So I point to a lot of the work that has been underway, that many people have been seeking and offering training on, equity, antiracism, decolonization, allyship. Do that work and be open minded.

Do that work and then be the one that creates that space in your organization to do climate work differently. To embody that allyship work. Create policy and programs that are equitable, incorporate different ways of knowing and doing. Participate in questioning, shifting and nudging the current ways of doing things. Be open minded to the other ways of knowing and get curious. Our culture has created numerous barriers, one of which is do as you’re told or accept the way things are and conform. Question those, question everything, get curious about why those beliefs have come up and where they come from.

And Level up. Level up and get in touch with your intuition and the spirits around you. Learn about the spiritual world by whatever modality pulls you. Choose intentionally who you want to be and how you want to show up. Choose to embody your wholeness, your higher self, because that higher self KNOWS how you can serve the world with greater purpose and ensure the survival of humanity.
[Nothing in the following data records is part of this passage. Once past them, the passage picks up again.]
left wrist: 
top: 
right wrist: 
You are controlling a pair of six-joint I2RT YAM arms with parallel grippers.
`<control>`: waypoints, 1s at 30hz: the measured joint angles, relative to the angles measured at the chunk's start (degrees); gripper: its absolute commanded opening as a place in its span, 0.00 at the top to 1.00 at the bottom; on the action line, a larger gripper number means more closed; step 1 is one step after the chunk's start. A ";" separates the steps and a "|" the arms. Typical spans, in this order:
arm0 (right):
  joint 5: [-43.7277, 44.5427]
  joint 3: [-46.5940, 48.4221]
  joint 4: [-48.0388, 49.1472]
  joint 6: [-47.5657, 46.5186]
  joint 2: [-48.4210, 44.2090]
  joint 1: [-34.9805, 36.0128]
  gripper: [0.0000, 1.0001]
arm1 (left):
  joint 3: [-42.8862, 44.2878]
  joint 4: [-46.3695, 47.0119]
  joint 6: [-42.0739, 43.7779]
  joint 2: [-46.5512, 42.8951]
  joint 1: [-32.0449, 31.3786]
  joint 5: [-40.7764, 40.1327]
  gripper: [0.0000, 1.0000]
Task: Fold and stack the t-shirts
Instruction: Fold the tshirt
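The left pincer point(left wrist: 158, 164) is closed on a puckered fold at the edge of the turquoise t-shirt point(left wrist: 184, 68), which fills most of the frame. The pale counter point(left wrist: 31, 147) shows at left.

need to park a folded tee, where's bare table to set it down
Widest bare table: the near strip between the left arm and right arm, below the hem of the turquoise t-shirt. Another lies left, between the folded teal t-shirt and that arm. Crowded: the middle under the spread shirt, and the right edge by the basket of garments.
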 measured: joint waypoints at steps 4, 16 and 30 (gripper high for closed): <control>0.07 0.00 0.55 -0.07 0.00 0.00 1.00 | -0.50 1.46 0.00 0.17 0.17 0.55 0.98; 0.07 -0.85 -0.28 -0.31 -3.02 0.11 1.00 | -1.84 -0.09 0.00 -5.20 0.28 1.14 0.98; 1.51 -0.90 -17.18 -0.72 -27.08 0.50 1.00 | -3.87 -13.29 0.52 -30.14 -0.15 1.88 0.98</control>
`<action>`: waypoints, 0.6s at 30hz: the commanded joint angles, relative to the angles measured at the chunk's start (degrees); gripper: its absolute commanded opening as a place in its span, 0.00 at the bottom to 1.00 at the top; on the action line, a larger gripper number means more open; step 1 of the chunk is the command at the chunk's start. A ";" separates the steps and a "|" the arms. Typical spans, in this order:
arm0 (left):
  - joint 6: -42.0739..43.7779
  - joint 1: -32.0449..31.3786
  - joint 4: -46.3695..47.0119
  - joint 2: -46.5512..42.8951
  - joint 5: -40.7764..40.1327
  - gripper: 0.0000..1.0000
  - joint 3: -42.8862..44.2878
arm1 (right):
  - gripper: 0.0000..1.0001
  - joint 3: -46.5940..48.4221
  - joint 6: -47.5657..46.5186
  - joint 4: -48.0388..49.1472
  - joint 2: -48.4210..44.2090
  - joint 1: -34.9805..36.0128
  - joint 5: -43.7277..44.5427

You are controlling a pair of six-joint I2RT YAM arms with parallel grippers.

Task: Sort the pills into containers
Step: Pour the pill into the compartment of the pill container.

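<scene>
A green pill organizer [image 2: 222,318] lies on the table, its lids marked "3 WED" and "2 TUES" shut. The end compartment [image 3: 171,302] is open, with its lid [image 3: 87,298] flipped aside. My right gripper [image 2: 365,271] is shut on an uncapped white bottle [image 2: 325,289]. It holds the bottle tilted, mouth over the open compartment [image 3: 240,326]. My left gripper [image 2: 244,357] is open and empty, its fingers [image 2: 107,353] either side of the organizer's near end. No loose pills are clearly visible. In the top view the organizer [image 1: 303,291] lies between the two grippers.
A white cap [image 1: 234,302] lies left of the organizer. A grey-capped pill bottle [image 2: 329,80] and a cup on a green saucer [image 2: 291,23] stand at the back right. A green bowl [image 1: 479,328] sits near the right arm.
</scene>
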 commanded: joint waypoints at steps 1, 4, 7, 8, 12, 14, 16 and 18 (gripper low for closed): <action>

Sound kooky? Maybe. But it’s no coincidence that those who have sought a deeper relationship with the spirit world and their higher self are more atuned to their relationship with the earth. We are all interconnected. Culture is a construct, question those beliefs that don’t allow you to consider that possibility. Develop a new conciousness, this is the radical culture change we need.

Summary

Climate change work is ultimately radical culture change work because a new level of consciousness is required if we are to understand that earth is not a resource and that we are all interconnected. Yet we haven’t really been successful because we haven’t been willing to dismantle the full dominant cultural narrative. Those who are doing the work to become an ally, and who may even be open to other ways of knowing and doing, may still find it difficult to embrace the idea of a spiritual world. The Cartesian duality in the dominant cultural narrative is deeply internalized and spirituality is seen as irrational, a weakness. Yet it is our spirituality that is going to guide us into a better relationship with each other and the planet. So if we are to shift this narrative, we need to be ready to fully strip away all that we currently believe in and believe the things that we can’t always see or touch.